EXERCISE
Produce word for word the lines of the data below running from the one that has "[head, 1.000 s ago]" to the one that has "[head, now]", inclusive, and no others.

[Stored data]

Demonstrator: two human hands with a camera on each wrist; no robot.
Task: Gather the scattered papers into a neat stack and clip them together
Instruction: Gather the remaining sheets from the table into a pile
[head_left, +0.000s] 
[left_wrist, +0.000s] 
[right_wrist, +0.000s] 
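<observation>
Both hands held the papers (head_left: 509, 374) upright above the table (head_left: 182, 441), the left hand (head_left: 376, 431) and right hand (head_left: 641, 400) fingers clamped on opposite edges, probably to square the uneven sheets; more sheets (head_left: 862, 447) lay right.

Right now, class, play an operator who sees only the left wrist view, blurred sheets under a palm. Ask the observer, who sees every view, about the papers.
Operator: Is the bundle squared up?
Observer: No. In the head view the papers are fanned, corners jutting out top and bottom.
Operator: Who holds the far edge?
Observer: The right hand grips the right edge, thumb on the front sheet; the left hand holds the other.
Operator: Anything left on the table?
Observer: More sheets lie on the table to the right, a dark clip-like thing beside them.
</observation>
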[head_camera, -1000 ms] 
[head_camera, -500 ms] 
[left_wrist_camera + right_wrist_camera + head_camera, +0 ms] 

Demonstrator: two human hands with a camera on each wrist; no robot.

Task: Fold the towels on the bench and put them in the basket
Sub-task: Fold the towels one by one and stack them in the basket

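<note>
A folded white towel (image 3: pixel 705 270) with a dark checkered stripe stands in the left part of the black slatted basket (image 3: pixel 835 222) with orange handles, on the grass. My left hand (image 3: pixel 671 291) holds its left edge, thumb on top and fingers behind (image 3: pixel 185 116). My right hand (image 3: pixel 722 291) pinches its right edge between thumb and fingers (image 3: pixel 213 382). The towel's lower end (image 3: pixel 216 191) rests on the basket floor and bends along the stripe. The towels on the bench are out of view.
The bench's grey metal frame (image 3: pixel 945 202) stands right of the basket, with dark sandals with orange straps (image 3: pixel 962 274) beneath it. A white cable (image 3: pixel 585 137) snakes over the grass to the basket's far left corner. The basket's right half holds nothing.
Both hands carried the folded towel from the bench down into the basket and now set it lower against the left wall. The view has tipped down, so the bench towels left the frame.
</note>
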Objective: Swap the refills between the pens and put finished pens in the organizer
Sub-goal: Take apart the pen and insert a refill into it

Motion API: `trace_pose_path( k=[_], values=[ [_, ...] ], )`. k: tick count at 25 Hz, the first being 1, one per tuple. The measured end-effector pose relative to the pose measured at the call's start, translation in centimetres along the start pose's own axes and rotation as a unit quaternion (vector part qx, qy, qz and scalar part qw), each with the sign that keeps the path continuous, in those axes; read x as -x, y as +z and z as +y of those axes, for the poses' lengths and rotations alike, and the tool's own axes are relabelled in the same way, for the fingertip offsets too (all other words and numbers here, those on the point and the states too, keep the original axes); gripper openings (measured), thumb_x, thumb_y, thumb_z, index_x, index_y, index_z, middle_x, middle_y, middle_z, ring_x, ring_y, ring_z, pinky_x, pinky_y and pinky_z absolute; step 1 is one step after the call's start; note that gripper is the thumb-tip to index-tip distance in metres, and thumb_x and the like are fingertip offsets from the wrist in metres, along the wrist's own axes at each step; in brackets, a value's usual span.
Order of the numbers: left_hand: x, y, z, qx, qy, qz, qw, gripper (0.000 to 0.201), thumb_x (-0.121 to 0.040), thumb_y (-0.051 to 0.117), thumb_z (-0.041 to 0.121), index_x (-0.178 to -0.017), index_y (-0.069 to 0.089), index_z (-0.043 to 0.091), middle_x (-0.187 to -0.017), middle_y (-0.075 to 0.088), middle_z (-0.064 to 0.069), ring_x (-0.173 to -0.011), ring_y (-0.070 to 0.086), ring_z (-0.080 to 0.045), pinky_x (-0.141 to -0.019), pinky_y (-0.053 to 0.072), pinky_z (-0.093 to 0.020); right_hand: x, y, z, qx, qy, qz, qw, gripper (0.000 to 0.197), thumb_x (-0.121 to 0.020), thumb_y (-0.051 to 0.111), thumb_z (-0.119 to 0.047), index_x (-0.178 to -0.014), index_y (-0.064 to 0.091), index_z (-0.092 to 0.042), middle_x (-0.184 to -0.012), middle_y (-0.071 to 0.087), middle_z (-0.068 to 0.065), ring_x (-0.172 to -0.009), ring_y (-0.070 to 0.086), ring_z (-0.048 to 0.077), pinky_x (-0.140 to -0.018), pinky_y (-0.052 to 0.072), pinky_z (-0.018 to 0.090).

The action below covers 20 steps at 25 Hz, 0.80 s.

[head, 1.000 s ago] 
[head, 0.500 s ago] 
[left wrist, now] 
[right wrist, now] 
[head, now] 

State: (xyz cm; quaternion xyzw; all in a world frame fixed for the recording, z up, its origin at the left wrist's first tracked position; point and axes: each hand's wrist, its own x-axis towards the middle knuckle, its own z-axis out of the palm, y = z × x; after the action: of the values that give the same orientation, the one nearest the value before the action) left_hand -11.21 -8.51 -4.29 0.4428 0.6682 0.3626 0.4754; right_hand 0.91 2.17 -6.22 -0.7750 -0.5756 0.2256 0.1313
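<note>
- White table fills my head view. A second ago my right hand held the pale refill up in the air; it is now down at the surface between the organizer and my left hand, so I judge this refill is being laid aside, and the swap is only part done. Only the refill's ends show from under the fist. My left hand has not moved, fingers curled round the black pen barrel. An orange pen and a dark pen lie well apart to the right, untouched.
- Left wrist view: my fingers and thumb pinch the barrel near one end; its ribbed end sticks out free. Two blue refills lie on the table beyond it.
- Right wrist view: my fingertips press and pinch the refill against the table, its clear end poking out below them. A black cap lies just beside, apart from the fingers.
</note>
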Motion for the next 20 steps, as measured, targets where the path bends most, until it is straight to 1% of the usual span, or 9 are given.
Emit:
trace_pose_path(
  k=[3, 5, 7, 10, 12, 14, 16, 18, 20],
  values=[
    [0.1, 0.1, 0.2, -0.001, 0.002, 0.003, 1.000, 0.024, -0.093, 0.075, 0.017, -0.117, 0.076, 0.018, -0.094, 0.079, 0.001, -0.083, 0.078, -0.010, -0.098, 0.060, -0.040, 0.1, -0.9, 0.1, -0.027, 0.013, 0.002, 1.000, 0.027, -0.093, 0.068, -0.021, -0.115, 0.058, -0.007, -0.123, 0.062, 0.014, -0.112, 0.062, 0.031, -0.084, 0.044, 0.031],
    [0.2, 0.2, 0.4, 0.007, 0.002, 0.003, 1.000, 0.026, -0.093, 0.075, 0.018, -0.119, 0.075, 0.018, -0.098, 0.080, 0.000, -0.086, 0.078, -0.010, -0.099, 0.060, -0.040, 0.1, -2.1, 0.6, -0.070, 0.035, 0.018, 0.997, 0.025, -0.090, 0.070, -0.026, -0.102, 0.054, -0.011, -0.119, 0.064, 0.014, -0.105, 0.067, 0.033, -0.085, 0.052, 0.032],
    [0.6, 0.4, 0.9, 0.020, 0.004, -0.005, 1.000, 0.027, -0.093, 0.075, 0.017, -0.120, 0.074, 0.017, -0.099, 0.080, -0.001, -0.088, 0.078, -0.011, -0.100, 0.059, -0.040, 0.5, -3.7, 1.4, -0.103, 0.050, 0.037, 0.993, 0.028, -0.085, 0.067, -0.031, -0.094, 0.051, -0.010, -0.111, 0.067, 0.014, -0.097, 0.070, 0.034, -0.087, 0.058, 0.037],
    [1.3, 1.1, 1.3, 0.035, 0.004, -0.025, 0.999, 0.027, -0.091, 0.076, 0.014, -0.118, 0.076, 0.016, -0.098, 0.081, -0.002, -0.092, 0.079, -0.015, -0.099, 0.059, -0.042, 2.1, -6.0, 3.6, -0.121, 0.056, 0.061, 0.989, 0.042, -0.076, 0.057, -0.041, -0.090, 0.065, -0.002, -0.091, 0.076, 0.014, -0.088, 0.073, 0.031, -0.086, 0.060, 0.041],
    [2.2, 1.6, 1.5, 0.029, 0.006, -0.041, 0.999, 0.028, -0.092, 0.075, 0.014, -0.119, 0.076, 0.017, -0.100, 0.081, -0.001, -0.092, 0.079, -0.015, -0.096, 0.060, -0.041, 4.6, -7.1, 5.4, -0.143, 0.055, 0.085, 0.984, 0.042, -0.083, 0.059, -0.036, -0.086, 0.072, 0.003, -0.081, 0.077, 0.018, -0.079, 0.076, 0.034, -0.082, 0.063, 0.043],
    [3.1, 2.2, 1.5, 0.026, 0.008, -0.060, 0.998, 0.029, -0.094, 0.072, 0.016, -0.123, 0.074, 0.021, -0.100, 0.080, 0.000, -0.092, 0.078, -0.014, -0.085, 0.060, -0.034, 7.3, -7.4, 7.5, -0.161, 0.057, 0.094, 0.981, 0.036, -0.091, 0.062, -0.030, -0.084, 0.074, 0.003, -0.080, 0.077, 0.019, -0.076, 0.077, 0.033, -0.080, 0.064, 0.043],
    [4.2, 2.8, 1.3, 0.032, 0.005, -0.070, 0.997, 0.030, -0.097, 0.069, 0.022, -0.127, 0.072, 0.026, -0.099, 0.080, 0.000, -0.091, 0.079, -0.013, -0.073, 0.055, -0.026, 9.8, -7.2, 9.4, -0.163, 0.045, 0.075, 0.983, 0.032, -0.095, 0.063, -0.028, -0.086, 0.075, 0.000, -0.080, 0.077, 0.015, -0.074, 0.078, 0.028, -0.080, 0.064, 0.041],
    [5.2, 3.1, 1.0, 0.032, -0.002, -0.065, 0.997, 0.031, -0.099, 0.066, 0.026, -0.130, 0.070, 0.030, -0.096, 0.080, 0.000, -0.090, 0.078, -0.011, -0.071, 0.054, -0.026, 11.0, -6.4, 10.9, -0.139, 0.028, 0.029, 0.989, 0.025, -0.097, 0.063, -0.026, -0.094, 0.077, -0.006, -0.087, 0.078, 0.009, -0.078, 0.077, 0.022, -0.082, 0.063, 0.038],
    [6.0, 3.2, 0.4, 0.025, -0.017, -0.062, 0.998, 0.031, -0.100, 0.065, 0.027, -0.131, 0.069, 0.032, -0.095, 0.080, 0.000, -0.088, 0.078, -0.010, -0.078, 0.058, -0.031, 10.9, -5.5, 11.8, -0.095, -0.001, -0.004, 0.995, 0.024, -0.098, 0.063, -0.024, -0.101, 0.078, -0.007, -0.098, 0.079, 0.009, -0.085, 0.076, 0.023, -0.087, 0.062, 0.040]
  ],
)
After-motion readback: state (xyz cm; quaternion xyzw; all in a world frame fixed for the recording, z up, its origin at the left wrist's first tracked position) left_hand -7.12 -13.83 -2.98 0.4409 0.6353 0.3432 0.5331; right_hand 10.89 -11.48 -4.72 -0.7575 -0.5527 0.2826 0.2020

SOLUTION FOR THIS TASK
[head, 1.000 s ago] 
[head, 0.500 s ago] 
[left wrist, now] 
[right wrist, now] 
[head, now] 

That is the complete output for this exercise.